Reading the listing that follows, count the lines where "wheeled" appears, and answer with only that count.

⁂

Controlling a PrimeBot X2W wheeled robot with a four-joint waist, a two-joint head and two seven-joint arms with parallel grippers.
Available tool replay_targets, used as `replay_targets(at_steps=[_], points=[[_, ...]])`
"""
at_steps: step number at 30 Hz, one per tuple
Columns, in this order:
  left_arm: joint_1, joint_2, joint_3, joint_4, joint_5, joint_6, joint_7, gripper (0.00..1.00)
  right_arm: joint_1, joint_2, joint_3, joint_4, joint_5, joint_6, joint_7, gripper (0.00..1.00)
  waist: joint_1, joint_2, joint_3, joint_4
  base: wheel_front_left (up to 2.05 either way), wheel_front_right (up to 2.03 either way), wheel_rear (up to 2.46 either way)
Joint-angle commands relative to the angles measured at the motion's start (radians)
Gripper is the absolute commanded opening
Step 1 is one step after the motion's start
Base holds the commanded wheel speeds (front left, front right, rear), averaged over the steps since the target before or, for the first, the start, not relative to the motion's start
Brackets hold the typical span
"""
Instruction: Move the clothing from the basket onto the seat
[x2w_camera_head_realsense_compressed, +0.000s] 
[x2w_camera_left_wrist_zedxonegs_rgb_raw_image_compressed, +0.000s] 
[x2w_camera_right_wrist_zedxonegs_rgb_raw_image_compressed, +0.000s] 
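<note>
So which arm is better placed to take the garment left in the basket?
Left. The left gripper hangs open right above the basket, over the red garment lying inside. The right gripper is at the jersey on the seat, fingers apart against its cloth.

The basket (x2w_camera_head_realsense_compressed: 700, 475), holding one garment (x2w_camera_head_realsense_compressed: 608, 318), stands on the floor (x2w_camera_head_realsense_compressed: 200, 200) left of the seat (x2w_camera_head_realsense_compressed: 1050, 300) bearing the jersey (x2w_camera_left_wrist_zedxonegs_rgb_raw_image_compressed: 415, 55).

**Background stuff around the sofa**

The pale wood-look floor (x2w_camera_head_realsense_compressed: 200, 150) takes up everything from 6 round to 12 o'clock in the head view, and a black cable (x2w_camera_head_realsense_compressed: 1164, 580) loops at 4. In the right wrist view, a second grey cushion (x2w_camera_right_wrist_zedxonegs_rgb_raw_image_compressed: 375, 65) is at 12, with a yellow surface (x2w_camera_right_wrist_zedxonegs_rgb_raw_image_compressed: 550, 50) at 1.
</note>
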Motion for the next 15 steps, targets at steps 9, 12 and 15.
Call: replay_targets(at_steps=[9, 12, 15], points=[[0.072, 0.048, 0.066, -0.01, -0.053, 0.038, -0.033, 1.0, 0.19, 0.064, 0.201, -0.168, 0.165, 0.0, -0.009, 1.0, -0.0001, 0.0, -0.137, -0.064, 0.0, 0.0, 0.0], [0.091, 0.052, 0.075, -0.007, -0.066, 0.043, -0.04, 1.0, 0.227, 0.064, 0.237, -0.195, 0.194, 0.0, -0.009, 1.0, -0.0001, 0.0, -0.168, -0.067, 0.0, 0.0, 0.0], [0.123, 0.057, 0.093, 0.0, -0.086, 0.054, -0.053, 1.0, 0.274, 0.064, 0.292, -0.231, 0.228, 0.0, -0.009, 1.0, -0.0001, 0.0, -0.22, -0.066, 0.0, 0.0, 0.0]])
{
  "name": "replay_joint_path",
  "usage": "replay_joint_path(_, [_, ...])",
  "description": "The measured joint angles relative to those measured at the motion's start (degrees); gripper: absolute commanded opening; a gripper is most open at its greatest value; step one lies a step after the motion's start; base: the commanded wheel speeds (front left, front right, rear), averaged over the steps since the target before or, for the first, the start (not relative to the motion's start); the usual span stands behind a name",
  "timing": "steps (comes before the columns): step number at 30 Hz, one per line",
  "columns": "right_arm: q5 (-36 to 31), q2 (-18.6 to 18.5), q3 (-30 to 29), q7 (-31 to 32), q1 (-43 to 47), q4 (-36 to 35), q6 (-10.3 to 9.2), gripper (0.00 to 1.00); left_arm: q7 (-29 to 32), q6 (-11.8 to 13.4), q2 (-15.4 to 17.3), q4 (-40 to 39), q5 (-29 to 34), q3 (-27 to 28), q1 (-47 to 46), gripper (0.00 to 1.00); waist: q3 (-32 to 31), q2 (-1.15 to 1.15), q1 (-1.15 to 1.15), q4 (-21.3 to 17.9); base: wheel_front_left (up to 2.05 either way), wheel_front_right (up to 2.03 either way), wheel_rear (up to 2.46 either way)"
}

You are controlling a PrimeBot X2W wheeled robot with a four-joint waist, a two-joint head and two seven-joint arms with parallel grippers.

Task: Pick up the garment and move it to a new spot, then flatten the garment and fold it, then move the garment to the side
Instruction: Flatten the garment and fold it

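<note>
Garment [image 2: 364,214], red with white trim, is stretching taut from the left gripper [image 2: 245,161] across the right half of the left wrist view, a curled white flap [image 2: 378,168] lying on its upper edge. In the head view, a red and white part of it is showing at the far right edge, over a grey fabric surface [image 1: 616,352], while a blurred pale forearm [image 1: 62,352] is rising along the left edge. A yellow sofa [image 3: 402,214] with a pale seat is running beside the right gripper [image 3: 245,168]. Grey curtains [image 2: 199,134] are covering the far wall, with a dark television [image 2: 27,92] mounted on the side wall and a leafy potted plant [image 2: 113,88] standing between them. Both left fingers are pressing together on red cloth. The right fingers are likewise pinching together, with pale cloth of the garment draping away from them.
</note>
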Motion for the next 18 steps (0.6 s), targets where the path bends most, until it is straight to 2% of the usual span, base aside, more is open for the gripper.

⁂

ANSWER SECTION:
2